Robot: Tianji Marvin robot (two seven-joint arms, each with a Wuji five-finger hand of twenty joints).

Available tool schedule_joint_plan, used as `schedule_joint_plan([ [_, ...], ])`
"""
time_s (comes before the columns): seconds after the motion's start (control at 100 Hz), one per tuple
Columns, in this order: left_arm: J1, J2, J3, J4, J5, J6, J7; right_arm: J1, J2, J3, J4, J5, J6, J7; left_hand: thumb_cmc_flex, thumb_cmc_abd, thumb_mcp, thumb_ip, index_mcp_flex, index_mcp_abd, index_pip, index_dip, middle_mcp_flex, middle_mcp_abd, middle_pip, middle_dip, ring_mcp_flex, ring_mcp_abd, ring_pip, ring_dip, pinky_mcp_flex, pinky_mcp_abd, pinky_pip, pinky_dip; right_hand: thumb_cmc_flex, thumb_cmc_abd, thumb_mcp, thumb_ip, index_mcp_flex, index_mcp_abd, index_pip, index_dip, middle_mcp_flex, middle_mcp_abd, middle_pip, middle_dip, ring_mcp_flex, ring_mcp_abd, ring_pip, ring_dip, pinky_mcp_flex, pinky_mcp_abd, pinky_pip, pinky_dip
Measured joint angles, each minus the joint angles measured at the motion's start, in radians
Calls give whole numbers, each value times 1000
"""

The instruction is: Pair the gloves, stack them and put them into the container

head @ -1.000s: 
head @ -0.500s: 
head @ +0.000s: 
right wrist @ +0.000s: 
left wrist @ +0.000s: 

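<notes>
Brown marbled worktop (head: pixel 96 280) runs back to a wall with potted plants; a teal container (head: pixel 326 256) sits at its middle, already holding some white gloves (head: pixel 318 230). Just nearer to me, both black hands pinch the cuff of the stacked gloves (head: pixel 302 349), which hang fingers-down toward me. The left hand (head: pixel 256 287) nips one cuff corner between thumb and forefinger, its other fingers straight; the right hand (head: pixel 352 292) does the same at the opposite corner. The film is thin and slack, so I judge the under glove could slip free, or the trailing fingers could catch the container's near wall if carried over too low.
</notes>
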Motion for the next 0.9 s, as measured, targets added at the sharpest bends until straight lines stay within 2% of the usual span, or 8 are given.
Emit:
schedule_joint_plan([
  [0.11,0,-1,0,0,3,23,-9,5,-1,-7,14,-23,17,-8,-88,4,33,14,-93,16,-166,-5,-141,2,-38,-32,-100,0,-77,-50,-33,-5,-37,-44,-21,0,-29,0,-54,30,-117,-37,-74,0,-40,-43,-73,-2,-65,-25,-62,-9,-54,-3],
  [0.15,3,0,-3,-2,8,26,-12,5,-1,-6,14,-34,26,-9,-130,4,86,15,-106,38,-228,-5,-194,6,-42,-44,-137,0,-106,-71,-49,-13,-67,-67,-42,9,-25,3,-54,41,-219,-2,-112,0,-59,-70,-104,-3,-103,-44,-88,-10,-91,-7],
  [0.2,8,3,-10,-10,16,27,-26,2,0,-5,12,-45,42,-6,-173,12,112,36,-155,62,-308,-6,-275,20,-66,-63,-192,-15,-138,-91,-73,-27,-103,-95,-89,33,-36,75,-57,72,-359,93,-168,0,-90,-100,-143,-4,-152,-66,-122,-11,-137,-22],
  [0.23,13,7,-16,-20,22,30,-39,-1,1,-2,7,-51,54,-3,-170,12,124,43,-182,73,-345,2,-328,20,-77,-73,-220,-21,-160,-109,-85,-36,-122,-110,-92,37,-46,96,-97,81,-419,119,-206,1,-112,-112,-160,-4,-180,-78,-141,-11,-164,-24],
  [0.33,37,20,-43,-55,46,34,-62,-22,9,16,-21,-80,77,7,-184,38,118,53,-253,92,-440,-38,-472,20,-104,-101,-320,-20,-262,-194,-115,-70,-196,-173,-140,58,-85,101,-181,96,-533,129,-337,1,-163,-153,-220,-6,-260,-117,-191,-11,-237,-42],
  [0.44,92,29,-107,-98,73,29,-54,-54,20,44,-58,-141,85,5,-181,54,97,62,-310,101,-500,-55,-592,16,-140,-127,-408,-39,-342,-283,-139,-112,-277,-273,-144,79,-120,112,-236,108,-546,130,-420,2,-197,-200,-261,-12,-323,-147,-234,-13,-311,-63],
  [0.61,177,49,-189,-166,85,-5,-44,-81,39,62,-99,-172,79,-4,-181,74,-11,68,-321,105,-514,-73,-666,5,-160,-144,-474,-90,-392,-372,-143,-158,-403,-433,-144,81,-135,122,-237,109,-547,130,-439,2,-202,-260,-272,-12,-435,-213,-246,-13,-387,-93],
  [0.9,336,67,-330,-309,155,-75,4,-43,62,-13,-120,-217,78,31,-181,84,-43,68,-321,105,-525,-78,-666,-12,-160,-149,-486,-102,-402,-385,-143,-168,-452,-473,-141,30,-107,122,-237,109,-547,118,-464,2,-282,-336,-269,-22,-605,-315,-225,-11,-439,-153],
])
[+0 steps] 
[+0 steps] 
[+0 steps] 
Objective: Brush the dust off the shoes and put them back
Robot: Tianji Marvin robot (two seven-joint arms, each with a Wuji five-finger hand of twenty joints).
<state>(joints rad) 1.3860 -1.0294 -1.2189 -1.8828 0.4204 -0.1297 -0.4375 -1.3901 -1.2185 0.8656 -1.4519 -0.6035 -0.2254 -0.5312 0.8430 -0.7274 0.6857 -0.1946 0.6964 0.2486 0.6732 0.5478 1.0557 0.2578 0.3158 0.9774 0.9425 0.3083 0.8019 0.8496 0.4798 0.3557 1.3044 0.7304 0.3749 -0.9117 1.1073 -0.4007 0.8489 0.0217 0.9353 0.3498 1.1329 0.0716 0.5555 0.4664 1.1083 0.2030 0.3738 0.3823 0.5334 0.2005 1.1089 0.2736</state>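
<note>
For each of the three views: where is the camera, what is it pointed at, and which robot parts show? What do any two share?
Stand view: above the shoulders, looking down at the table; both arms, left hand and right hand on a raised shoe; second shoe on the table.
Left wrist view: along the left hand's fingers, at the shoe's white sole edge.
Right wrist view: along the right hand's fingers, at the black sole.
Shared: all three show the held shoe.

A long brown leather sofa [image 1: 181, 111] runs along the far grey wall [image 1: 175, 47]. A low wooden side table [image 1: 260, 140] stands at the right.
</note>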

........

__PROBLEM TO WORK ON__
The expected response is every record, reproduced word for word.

__ANSWER TO THIS EXERCISE__
Robot: Tianji Marvin robot (two seven-joint arms, each with a Wuji five-finger hand of twenty joints).

Available tool schedule_joint_plan, used as `schedule_joint_plan([ [_, ...], ])`
"""
time_s (comes before the columns): seconds after the motion's start (control at 100 Hz), one per tuple
Columns, in this order: left_arm: J1, J2, J3, J4, J5, J6, J7; right_arm: J1, J2, J3, J4, J5, J6, J7; left_hand: thumb_cmc_flex, thumb_cmc_abd, thumb_mcp, thumb_ip, index_mcp_flex, index_mcp_abd, index_pip, index_dip, middle_mcp_flex, middle_mcp_abd, middle_pip, middle_dip, ring_mcp_flex, ring_mcp_abd, ring_pip, ring_dip, pinky_mcp_flex, pinky_mcp_abd, pinky_pip, pinky_dip; right_hand: thumb_cmc_flex, thumb_cmc_abd, thumb_mcp, thumb_ip, index_mcp_flex, index_mcp_abd, index_pip, index_dip, middle_mcp_flex, middle_mcp_abd, middle_pip, middle_dip, ring_mcp_flex, ring_mcp_abd, ring_pip, ring_dip, pinky_mcp_flex, pinky_mcp_abd, pinky_pip, pinky_dip
Measured joint angles, each minus the joint angles measured at the motion's start, in radians
Calls give whole numbers, each value times 1000
"""

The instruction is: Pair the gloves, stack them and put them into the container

head @ -1.000s: 
head @ -0.500s: 
head @ +0.000s: 
right wrist @ +0.000s: 
left wrist @ +0.000s: 

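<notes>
Brown marbled worktop (head: pixel 96 280) runs back to a wall with potted plants; a teal container (head: pixel 326 256) sits at its middle, already holding some white gloves (head: pixel 318 230). Just nearer to me, both black hands pinch the cuff of the stacked gloves (head: pixel 302 349), which hang fingers-down toward me. The left hand (head: pixel 256 287) nips one cuff corner between thumb and forefinger, its other fingers straight; the right hand (head: pixel 352 292) does the same at the opposite corner. The film is thin and slack, so I judge the under glove could slip free, or the trailing fingers could catch the container's near wall if carried over too low.
</notes>
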Motion for the next 0.9 s, as measured, targets added at the sharpest bends until straight lines stay within 2% of the usual span, or 8 are given.
Emit:
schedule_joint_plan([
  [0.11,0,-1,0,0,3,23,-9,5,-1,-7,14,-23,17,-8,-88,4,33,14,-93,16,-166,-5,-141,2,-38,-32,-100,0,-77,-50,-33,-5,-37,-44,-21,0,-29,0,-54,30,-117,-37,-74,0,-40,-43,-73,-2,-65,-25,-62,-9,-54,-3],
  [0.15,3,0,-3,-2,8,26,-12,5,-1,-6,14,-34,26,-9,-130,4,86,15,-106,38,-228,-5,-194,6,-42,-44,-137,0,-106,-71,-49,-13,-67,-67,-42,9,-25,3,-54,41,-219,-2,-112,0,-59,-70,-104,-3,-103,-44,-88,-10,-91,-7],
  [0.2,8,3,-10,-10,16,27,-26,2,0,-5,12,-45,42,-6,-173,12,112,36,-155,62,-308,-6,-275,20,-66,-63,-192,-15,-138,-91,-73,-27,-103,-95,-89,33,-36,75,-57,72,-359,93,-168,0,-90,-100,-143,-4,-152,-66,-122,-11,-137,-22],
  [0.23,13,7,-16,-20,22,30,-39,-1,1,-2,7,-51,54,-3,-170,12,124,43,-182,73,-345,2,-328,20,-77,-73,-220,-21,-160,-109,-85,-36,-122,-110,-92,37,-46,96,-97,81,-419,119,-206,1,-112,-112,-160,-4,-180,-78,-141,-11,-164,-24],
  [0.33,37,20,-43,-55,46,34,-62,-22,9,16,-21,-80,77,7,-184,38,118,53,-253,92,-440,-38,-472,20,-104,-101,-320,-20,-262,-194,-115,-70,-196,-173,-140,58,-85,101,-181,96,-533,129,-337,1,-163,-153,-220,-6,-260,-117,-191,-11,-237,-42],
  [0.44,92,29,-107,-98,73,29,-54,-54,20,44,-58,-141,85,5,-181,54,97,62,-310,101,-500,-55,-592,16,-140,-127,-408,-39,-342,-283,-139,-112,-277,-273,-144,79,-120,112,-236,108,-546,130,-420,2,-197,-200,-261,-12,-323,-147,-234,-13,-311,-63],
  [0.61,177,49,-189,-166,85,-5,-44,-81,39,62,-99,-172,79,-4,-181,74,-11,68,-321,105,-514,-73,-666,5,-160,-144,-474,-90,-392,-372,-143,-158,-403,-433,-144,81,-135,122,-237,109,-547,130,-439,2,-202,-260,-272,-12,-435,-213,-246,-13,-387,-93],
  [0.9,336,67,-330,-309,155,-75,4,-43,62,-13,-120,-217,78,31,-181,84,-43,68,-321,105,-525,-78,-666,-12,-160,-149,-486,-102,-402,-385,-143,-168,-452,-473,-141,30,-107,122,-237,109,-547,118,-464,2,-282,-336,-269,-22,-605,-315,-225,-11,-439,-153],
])
[+0 steps] 
[+0 steps] 
[+0 steps] 
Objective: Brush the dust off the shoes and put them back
Robot: Tianji Marvin robot (two seven-joint arms, each with a Wuji five-finger hand of twenty joints).
<state>(joints rad) 1.3860 -1.0294 -1.2189 -1.8828 0.4204 -0.1297 -0.4375 -1.3901 -1.2185 0.8656 -1.4519 -0.6035 -0.2254 -0.5312 0.8430 -0.7274 0.6857 -0.1946 0.6964 0.2486 0.6732 0.5478 1.0557 0.2578 0.3158 0.9774 0.9425 0.3083 0.8019 0.8496 0.4798 0.3557 1.3044 0.7304 0.3749 -0.9117 1.1073 -0.4007 0.8489 0.0217 0.9353 0.3498 1.1329 0.0716 0.5555 0.4664 1.1083 0.2030 0.3738 0.3823 0.5334 0.2005 1.1089 0.2736</state>
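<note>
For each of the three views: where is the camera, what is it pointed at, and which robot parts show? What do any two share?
Stand view: above the shoulders, looking down at the table; both arms, left hand and right hand on a raised shoe; second shoe on the table.
Left wrist view: along the left hand's fingers, at the shoe's white sole edge.
Right wrist view: along the right hand's fingers, at the black sole.
Shared: all three show the held shoe.

A long brown leather sofa [image 1: 181, 111] runs along the far grey wall [image 1: 175, 47]. A low wooden side table [image 1: 260, 140] stands at the right.
</note>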

That wraps up the exercise.